En cada viaje me esperaba Publio Marcio, que nada más llegar me apartaba del resto de los hombres de la caravana y me invitaba a compartir con él una jarra de vino y algún manjar de los que se cocinaban en aquella enorme estancia del palacio. Siempre hablábamos de la ruta y de los últimos acontecimientos en Jerusalén, cuando no me contaba historias de otras tierras que el decurión había visitado en sus campañas con las legiones romanas.
Yo creía ver cierta deferencia hacia mi persona, lo cual pese a venir de un romano no dejaba de halagarme. Publio Marcio preguntaba mi opinión sobre asuntos domésticos y parecía escucharme con verdadero interés, circunstancia que no había sucedido antes.
En el quinto o sexto viaje, una mañana que los hombres descargaban los mulos, me agarró del brazo y me llevó hasta un pequeño huerto junto a la cocina, apartado del tránsito de la descarga y de los sirvientes que trabajaban en ella. Tras comprobar que estábamos solos y nadie podía oírnos, me miró de frente y me habló en estos términos:
—Judas, creo que eres un joven inteligente, y Roma necesita en sus territorios gente de valía como tú. ¿Te has preguntado alguna vez cómo logramos estar en todas las tierras que conquistamos y permanecer en ellas? Pues lo hacemos contando con los mejores hombres de los lugares que dominamos, los que saben apreciar las ventajas que les reporta ser amigos de Roma.
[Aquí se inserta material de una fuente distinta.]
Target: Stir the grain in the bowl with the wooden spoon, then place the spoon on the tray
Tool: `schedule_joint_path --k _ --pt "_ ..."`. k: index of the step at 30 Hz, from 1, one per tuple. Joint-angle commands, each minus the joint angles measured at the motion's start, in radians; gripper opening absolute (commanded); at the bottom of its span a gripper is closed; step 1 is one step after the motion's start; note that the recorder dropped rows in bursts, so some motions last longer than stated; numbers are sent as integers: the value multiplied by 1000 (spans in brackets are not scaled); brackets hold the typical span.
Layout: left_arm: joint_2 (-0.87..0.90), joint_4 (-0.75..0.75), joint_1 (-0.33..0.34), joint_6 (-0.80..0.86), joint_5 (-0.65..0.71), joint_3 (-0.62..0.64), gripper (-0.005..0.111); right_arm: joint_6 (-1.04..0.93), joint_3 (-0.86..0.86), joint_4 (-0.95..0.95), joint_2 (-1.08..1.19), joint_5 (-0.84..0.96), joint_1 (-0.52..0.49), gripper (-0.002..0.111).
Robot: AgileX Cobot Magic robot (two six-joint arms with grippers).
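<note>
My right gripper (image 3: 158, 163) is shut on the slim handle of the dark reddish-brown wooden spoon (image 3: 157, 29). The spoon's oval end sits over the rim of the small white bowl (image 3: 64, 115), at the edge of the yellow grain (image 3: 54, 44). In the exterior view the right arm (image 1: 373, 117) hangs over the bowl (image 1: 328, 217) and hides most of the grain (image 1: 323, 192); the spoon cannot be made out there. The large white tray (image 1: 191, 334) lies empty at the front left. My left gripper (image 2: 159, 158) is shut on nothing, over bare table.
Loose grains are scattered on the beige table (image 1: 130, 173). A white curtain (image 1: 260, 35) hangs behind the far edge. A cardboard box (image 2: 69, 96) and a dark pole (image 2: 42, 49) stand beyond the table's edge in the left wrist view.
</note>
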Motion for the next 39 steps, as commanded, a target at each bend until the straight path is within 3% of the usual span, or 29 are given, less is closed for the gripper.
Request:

Necesitamos la ayuda de aquellos que comprenden que el imperio es irresistible y, por tanto, mejor es beneficiarse de nuestra amistad que combatirnos y morir en el intento. He hablado al gobernador sobre ti y nos gustaría saber que contamos contigo en estos territorios que recorres con las caravanas de tu padre. ¿Qué me dices?
Lo inesperado de aquella propuesta me dejó sin habla. Tenía al gigantesco romano frente a mí, escrutándome fijamente mientras la cicatriz de su ojo parecía oprimirlo más de lo habitual. Aquella mirada me hacía temblar.
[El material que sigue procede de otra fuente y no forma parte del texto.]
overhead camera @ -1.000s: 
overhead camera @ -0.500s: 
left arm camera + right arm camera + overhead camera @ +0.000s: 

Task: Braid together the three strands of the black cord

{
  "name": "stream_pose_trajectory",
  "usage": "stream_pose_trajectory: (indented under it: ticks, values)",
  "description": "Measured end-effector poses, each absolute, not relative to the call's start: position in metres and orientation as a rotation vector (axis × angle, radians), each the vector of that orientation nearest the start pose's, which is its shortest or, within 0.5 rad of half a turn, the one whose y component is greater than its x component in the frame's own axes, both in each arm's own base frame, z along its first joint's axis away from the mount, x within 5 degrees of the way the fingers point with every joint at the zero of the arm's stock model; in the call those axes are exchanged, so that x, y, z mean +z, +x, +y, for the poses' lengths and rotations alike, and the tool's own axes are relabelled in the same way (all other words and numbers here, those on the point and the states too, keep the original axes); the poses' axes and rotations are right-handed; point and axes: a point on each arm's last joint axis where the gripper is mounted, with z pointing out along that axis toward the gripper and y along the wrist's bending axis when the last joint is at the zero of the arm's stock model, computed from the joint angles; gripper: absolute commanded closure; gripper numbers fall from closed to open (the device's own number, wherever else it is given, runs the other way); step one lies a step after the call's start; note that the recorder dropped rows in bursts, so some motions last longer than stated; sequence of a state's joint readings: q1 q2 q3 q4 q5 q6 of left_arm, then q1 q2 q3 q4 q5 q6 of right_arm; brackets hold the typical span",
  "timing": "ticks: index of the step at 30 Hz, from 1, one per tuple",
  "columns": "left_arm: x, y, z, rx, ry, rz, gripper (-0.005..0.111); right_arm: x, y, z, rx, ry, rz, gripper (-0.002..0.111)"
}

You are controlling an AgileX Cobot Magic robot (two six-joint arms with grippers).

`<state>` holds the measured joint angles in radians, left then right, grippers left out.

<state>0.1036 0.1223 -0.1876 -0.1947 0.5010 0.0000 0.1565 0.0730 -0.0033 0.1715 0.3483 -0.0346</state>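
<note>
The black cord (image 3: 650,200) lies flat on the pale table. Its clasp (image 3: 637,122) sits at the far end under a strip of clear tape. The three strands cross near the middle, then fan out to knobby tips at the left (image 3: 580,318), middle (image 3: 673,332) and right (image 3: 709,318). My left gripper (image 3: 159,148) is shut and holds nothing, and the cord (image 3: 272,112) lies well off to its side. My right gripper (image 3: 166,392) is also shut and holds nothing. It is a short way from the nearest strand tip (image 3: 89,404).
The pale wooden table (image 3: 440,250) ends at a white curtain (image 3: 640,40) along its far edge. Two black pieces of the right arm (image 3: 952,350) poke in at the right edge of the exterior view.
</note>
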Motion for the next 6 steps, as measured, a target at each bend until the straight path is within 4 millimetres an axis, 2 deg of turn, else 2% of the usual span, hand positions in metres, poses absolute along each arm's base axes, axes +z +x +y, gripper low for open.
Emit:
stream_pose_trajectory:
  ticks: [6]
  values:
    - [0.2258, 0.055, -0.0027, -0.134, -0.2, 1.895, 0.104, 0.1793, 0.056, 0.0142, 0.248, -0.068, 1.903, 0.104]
Por mi cabeza pasaron como un rayo las funestas predicciones sobre mi vida, en aquella jornada ya lejana, y pensé en lo que sucedería si me negaba a la propuesta del romano.
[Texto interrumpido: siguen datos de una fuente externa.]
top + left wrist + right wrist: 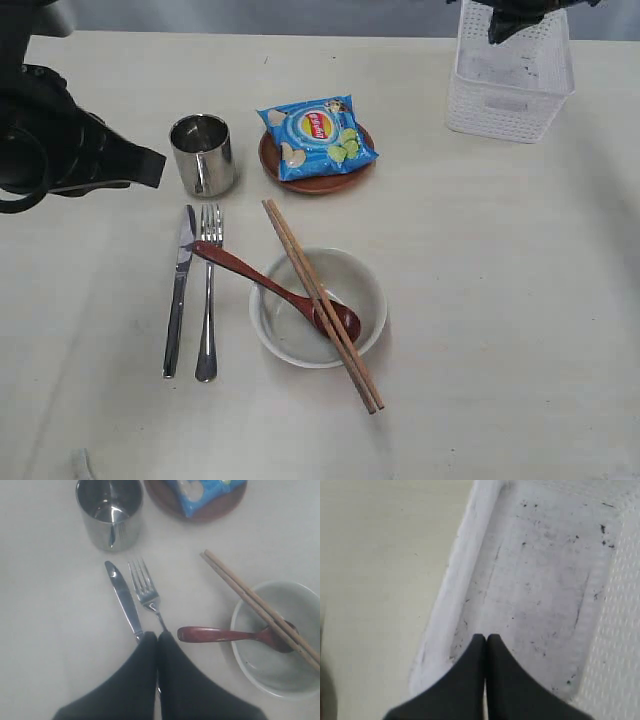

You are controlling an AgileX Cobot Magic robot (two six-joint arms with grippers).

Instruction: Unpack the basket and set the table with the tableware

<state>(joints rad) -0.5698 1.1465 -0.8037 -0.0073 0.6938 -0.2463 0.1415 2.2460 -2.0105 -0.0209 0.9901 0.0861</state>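
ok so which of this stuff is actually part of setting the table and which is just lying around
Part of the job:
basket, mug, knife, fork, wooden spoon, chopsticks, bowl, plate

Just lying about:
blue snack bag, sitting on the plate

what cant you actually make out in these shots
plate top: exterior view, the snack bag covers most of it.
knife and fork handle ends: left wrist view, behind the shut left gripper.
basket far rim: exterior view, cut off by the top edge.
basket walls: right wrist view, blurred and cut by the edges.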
Aun con el paso de los años todavía no sé si fue el miedo o un cierto orgullo por sentirme elegido lo que hizo que mi respuesta fuera de consentimiento.
—¿Qué esperáis que yo haga? —pregunté con cierto recelo.
—Oh, nada importante. Nos basta saber que estás con Roma, y Roma estará contigo. Mantente alerta, abre bien los ojos y los oídos cuando pases por los pueblos y ciudades. Si tienes conocimiento de algo que pueda interesarnos, háznoslo saber sin demora. —Publio Marcio debió de leer en mi rostro la desconfianza, pues rápidamente añadió—: No pienses que traicionas a tu gente, ya que en realidad ayudas a aquellos que quieren el orden y la paz. Lamentablemente, en todas partes encontramos hombres y mujeres que no aceptan la ayuda que Roma les ofrece y conspiran en la sombra. Procuran hacernos daño, pero al final el daño se lo hacen a su pueblo, ya que a nosotros nadie puede vencernos.
Aunque las palabras del decurión me sonaron lejanas, pensé que tener a Roma de mi lado siempre sería mejor que enfrentarme a ella. Por otra parte, no sería difícil que mi vigilancia pasara inadvertida. También en esto me equivocaba.
El tiempo fue pasando y mis viajes a Jerusalén se repetían. Si en un principio temía que Publio Marcio pudiera exigir de mí alguna información que por otra parte no tenía, o la delación de algún desafecto a Roma, al cabo de varias caravanas este miedo desapareció. El decurión seguía mostrándome su amistad, pero únicamente hablábamos de cosas sin importancia o bien de mujeres, tema este que parecía agradar sobremanera al romano.
Por mi parte, cada día que pasaba me resultaba más lejano el suceso de la cueva con sus terribles predicciones, como si hubiera sido solo un sueño.